Hospitals are urging lawmakers to remove site-neutral pay for drug administration provisions — and make changes to provisions that codify hospital price transparency requirements and 340B reporting requirements — in the Lower Costs, More Transparency Act, which is set to come up for a House vote the week of Dec. 11, but the Alliance for Site Neutral Payment Reform is calling for lawmakers to go beyond the site-neutral pay policies in the bill to eliminate the site-neutral pay exemptions currently in statute.
The House tri-committee package of pharmacy benefit manager reforms, provider price transparency, hospital drug administration site-neutral pay and extenders is set to be taken up under the suspension of the rules, but the American Hospital Association, which has opposed site-neutral pay policies, is calling for changes ahead of that vote.
“The AHA supports the elimination of the Medicaid disproportionate share hospital (DSH) reductions for two years. However, hospitals and health systems strongly oppose efforts to include permanent site-neutral payment cuts in this bill. In addition, the AHA has concerns about the added regulatory burdens on hospitals and health systems from the sections to codify the Hospital Price Transparency Rule and to establish unique identifiers for off-campus hospital outpatient departments (HOPDs),” the hospitals say.
With regards to the price transparency requirements, the hospitals say the penalties for non-compliant hospitals under the Lower Costs, More Transparency Act, which would top out at $10 million, are a far cry from CMS’ current $2 million limit. Hospitals that built price estimator tools would also be hurt by provisions in the bill, AHA adds, because it would no longer recognize price estimator tools as a method to meet the shoppable services requirement.
AHA urges changes to the bill that would allow the use of price estimator tools to meet the shoppable services requirement and let CMS determine the maximum penalty assessed to hospitals that don’t meet price transparency requirements.
The hospitals also call for site-neutral pay policies to be eliminated.

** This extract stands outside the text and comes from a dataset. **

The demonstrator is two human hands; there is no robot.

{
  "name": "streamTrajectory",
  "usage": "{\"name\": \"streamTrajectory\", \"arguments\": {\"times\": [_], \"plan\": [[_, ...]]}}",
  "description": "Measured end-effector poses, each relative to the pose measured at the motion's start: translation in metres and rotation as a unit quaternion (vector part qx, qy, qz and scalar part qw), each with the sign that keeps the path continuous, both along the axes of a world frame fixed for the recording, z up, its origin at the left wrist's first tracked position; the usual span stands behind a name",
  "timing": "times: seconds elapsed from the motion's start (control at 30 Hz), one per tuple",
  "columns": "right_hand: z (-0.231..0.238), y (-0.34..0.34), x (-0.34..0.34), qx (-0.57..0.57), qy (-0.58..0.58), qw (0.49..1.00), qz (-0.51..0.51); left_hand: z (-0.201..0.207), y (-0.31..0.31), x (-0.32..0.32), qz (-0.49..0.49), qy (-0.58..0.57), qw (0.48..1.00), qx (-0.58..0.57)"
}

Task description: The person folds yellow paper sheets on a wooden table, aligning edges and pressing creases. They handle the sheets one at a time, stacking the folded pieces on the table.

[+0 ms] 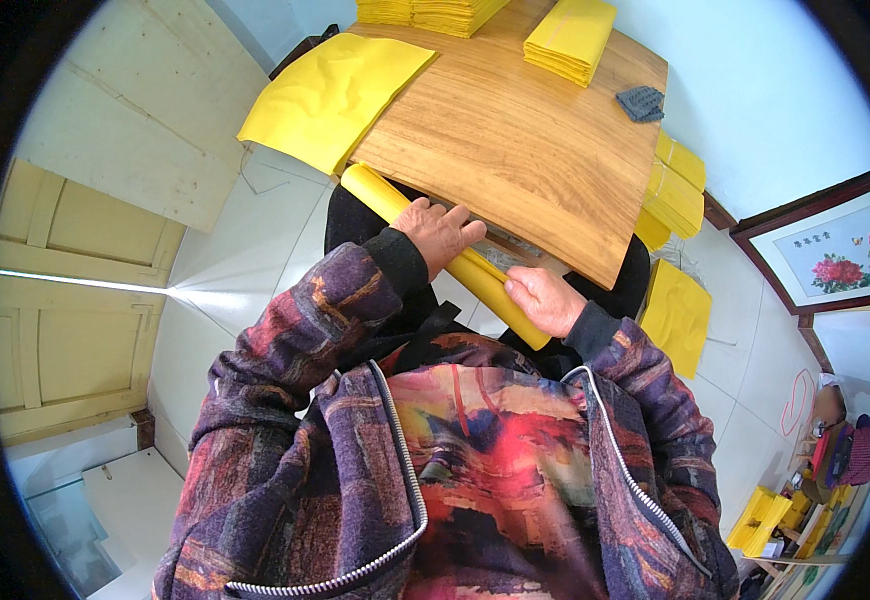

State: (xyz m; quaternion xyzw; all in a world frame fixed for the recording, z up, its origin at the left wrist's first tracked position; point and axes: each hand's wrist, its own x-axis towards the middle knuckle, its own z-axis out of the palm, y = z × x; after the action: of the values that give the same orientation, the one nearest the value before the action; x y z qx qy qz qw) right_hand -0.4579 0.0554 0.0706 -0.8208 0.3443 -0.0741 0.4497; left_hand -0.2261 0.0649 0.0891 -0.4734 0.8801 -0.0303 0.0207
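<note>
A yellow roll of paper-like sheet [482, 283] slants across my lap, just off the near edge of the wooden table [515, 130]. My left hand [435, 234] lies over its middle with the fingers curled round it. Closer to the lower right end, my right hand [547, 302] grips the same roll, thumb on top. The roll's upper left end sticks out past my left hand, near the table corner. On the table's left side, flat yellow sheets [340, 92] lie slightly wrinkled and overhang the edge.
Folded yellow stacks [572, 38] and a further pile [433, 14] sit at the table's far side. A grey knitted item [642, 103] lies at the right edge. Yellow bundles [675, 190] and a yellow sheet [677, 318] are right of the table, near a framed flower picture [840, 250].
</note>
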Motion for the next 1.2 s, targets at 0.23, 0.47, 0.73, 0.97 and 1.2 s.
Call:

“There is nothing neutral about site-neutral payment policies — not the level or quality of care, not the patient complexity, and not the enhanced regulatory oversight of hospitals. Unfortunately, Section 203 of the Lower Costs, More Transparency Act would disregard these important differences in care sites by implementing harmful site-neutral payment cuts for drug administration services furnished in off-campus provider-based departments,” AHA says in a Dec. 6 letter to House leadership.
The hospitals say the provision doesn’t recognize longstanding safety and quality requirements for drug administration services that apply at hospital outpatient departments but not physician offices. The new cuts would also come on top of the current site-neutral pay policies that AHA says have hurt hospitals financially and “contributed to Medicare’s chronic failure to cover the cost of caring for its beneficiaries.”
However, the Alliance for Site Neutral Payment Reforms applauds movement on the Lower Costs, More Transparency Act and is urging Congress to go farther as lawmakers consider a broader appropriation package next year. The group wants lawmakers to look at reforms that would remove exemptions to the existing site-neutral pay policies for certain off-campus hospital departments that were grandfathered in when the policies were put in place.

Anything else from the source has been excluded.